Flexibles Arbeiten

Horror Home Office?

Monatliches Mittagsessen als Pflichttermin

Gefragt ist auch das Fingerspitzengefühl der Führungskräfte. "Sie sollten ihrem Team Leitplanken setzen, innerhalb derer sie eine freie Fahrt gestatten", empfiehlt Christoph Bauer, Berater der CIO Advisory Services bei Capgemini Consulting in München. Fehlt Chefs der direkte Zugriff auf ihre Leute, heißt es, Vertrauen in das eigene Team zu setzen. Kontrollettis alter Schule haben keine Chance. "Vorgesetzte müssen loslassen können, damit sich das Team selbst organisiert und koordiniert", so Bauer. "Zugleich müssen sie häufiger Feedback geben, um die Nähe zu ihren Mitarbeitern nicht zu verlieren."

Mit dem Balanceakt kennt sich auch Microsoft-Managerin Rodegra aus. Die größte Herausforderung beim Führen eines gemischten Präsenz- und Home-Office-Teams liegt für sie darin, ein Feingefühl für die Stimmungen ihrer Mitarbeiter zu entwickeln. "Zudem muss ich mir mehr Zeit nehmen, um aktiv den Kontakt mit ihnen zu suchen", so Rodegra. Einmal im Monat setzt sie daher mit ihrem Unterschleißheimer Team einen Abstimmungs-Call auf. Zusätzlich findet alle acht Wochen mit jedem Mitarbeiter ein Jour fixe statt. Doch auch das Loslassen gehört für sie zum Job. Ihrem Kölner Team lässt sie freie Hand bei der Gestaltung der Zusammenarbeit. Als den Kollegen der gegenseitige Kontaktverlust drohte, richteten sie in Eigenregie ein monatliches Mittagessen als Pflichttermin ein. Rodegra ist es recht. "Sie sollen ihre Arbeitsorte selbst bestimmen und untereinander abstimmen - solange die Ergebnisse stimmen."

Loslassen, ohne ins Laisser-faire abzurutschen: Damit kennt sich auch Stephanie Zimmermann aus. Die Abteilungsleiterin bei der Datev in München hat für ihre 28 Mitarbeiter eine 30-Minuten-Regel eingeführt. Wer länger als eine halbe Stunde nicht am Arbeitsplatz erreichbar ist, soll dies in einem entsprechenden Statuseintrag bei Lync kenntlich machen. "Hier geht es nicht um Kontrolle, sondern um eine gut geölte Zusammenarbeit des Teams", so Zimmermann. Einer ihrer Grundsätze: Die Telearbeit einiger Kollegen darf die Zusammenarbeit der Abteilung nicht behindern. Dazu soll auch der "Anwesenheits-Mittwoch" beitragen, an dem sich alle Kollegen persönlich im Büro begegnen, um den Kontakt nicht zu verlieren - untereinander und zur Chefin.

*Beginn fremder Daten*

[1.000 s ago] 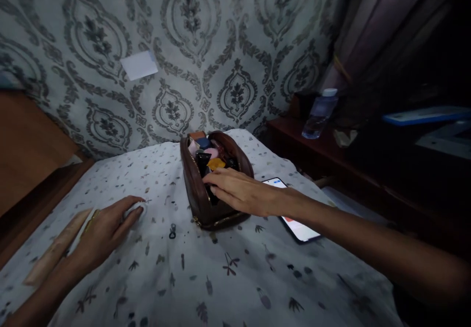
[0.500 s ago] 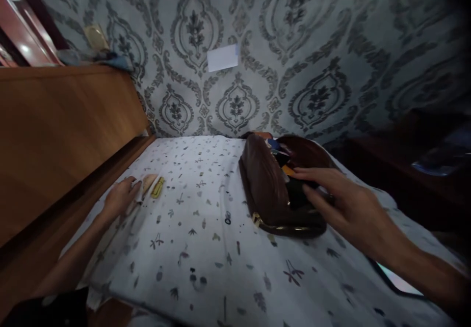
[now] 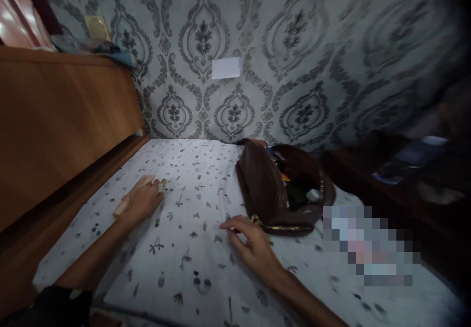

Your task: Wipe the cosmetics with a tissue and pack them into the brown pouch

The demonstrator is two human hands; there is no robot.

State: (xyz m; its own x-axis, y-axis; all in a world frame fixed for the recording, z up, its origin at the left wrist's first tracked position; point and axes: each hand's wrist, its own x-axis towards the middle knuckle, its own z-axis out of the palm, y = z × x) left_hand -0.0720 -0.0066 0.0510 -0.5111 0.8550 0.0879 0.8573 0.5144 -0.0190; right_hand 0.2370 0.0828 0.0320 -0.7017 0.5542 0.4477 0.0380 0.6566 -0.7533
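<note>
Where the left hand [image 3: 142, 202] is: on the sheet [image 3: 206, 170] at 10 o'clock from the right hand [image 3: 252, 246], fingers half-curled at the yellow piece [image 3: 163, 185]; cannot tell whether they grip it.
Pale strip: partly behind the left hand, its ends [image 3: 121, 207] showing at 8 and 12 o'clock.
Right hand: loosely open, index finger out towards 10 o'clock, nothing seen in it; contact with the sheet unclear.
Bag [image 3: 259, 182]: on the sheet at 1 o'clock from the right hand, mouth open, a white item [image 3: 313, 195] and dark contents inside.
Bottle [image 3: 408, 159]: at 3 o'clock from the bag.
Card [image 3: 226, 67]: on the wall [image 3: 265, 32], 12 o'clock.
Step, as judged: left fingers busy at small things, right hand free.
Demand, as judged: lifting the yellow piece calls for a fingertip pinch.
</note>
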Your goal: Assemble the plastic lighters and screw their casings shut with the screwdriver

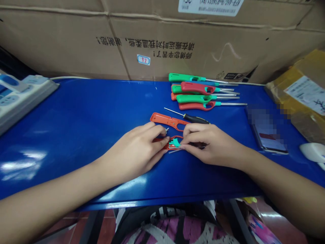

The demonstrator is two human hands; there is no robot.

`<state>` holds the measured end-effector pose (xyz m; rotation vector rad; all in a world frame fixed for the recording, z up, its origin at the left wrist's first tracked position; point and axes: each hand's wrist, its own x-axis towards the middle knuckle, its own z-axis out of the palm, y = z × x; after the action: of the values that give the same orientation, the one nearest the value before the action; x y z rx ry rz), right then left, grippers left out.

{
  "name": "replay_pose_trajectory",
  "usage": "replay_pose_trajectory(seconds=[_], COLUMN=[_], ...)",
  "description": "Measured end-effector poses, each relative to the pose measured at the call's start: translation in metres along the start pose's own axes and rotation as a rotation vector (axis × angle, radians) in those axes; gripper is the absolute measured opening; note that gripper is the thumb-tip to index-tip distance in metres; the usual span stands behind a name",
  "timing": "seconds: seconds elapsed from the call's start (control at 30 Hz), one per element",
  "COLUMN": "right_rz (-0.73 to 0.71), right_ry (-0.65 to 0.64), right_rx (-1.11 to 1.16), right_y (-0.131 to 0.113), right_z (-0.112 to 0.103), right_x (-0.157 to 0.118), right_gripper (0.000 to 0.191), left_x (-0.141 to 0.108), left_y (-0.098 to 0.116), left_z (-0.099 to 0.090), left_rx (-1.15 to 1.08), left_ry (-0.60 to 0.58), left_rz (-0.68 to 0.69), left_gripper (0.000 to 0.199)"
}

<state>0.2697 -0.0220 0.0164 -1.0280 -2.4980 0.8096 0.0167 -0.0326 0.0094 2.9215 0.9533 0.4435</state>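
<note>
On the blue table an orange lighter casing half [166,147], with a teal trigger [175,142] in it, lies between my two hands. My left hand [138,149] has its fingers closed on the casing's left end. My right hand [210,140] is pinched at the right edge of the trigger; its fingertips partly hide the casing's right end. A small whitish part [167,130] shows by my left index finger. Just beyond lies the other orange casing half [165,119], its right end behind my right fingers. A thin metal piece [174,151] rests at the near side.
Behind my right hand lies a screwdriver [194,118]. Several green and red long-necked lighters [195,98] are stacked at the back. A phone [270,135] and a taped carton [302,91] are at right, a power strip [22,98] at left. A large cardboard box [76,44] stands behind.
</note>
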Motion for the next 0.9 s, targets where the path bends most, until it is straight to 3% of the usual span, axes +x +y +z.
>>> replay_pose_trajectory(seconds=[0.3,0.63,0.73,0.9], right_rz=[0.189,0.188,0.084,-0.113], right_ry=[0.098,0.050,0.070,-0.129], right_rx=[0.131,0.134,0.081,-0.214], right_y=[0.003,0.001,-0.001,-0.003], right_z=[0.006,-0.007,-0.013,-0.007], right_x=[0.007,0.004,0.000,-0.005], right_gripper=[0.013,0.012,0.007,0.011], left_x=[-0.002,0.000,0.001,0.001], left_y=[-0.002,0.001,0.003,0.002], left_z=[0.005,0.006,0.005,0.006], left_rx=[-0.178,-0.136,-0.073,-0.023], left_ry=[0.006,-0.064,-0.075,-0.076], left_rz=[-0.021,0.000,0.008,0.027], left_gripper=[0.028,0.038,0.037,0.034])
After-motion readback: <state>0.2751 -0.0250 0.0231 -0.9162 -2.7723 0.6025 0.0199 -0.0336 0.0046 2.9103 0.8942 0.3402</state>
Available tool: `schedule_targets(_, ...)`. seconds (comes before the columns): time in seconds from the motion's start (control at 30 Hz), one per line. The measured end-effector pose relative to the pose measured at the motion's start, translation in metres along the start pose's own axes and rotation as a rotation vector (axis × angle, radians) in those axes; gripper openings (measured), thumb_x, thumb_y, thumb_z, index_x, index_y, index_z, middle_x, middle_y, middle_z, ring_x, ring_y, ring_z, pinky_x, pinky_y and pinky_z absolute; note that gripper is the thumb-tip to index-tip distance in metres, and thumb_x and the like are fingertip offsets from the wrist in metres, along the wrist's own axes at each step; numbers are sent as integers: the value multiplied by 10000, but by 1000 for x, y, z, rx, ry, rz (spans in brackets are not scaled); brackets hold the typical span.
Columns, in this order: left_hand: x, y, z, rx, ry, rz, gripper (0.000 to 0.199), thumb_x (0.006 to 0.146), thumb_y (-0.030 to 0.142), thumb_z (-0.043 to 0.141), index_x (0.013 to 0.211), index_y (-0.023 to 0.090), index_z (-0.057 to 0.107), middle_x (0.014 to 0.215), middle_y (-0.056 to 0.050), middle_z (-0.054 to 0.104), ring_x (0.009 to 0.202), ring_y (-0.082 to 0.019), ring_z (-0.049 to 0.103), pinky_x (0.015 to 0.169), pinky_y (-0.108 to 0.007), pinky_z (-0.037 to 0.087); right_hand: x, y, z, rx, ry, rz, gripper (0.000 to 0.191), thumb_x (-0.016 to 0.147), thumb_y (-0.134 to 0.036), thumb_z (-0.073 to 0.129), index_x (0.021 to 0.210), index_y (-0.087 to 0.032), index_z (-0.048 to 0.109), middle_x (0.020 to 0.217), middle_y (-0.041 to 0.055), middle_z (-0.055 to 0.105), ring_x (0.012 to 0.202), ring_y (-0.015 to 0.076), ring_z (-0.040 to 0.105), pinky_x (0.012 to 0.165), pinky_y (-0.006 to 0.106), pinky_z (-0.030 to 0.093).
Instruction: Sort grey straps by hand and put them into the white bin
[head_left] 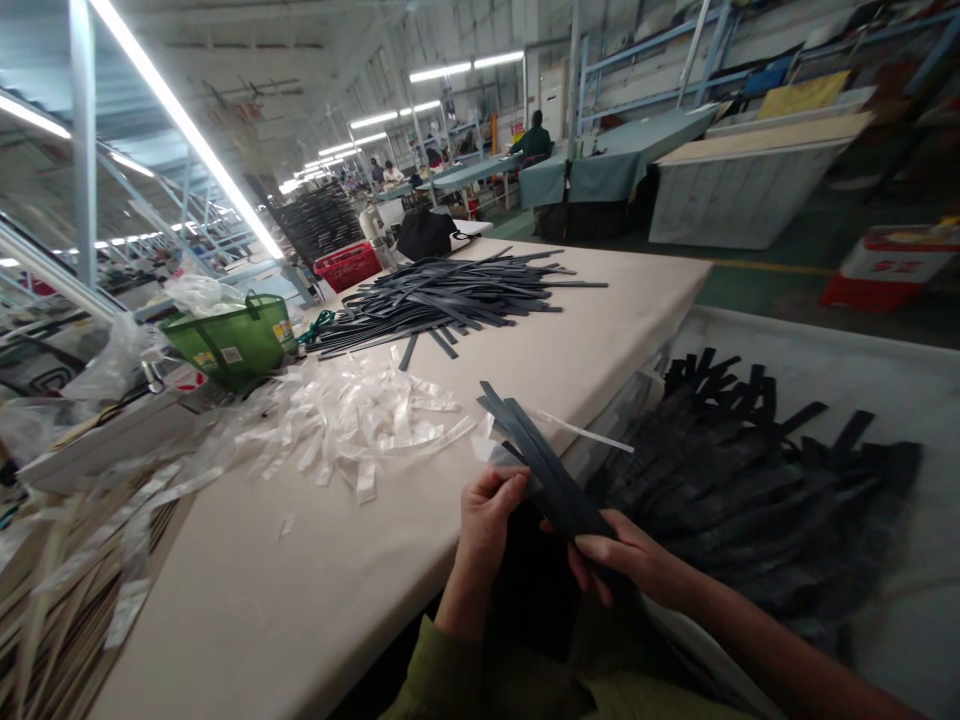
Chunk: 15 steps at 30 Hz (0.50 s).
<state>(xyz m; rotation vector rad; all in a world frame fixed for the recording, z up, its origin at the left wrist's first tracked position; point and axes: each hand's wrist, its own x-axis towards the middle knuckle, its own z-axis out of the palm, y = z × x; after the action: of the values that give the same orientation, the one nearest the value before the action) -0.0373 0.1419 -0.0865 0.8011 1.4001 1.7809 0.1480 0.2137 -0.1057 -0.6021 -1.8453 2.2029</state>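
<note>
We hold 1 bundle of dark strips (559, 475) between our 2 hands, above the near edge of the pale table (315, 590), its upper end slanting away from us over the tabletop. Our right hand (626, 555) is wrapped round the lower part, thumb laid across the top and fingers curled beneath, so the grasp is firm and leaves little gap. Our left hand (484, 515) is drawn into a narrow pinch, thumb and forefinger meeting on clear film (491, 448) beside the strips; we cannot tell whether a strip's edge is caught there too. The strips fan apart slightly at their free ends.

Just beyond them, 1 thin white strip (596, 432) juts past the table edge. White scraps (352, 415) lie heaped to the left, and farther back rests a pile of dark strips (450, 295). Near our right arm, a pale bin (885, 370) contains more dark strips (750, 480). A green basket (225, 345) stands beyond the scraps.
</note>
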Motion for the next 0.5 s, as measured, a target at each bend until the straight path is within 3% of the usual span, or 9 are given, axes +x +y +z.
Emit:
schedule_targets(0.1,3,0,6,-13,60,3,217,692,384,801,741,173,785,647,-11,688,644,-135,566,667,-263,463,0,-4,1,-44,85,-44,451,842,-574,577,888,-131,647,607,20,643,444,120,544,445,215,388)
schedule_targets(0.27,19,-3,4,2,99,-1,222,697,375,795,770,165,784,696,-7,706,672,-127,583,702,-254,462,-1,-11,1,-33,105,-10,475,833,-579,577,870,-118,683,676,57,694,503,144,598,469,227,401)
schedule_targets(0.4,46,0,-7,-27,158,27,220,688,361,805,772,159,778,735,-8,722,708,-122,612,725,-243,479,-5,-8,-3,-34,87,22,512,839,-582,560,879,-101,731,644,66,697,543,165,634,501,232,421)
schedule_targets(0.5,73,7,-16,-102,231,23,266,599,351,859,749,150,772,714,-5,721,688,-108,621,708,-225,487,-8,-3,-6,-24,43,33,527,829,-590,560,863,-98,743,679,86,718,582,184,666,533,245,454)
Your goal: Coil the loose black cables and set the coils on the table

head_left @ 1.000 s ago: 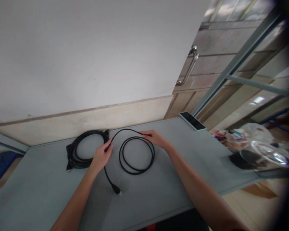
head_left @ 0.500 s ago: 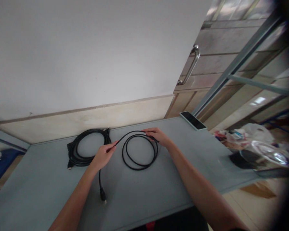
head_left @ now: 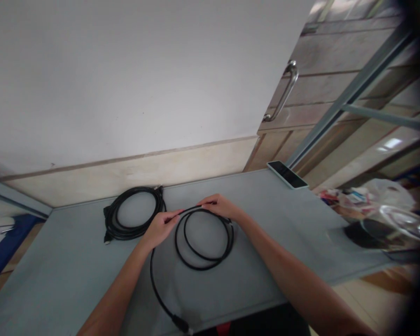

Trotz Mehraufwand und zusätzlicher Regeln: Letztlich rechnet sich die Möglichkeit zur Heimarbeit, glaubt Zimmermann, vor allem für Wissensarbeiter. "Drei Stunden konzentrierter Heimarbeit am Stück sind wesentlich produktiver als sechs 30-minütige Besprechungspausen im Büro", so die Abteilungsleiterin.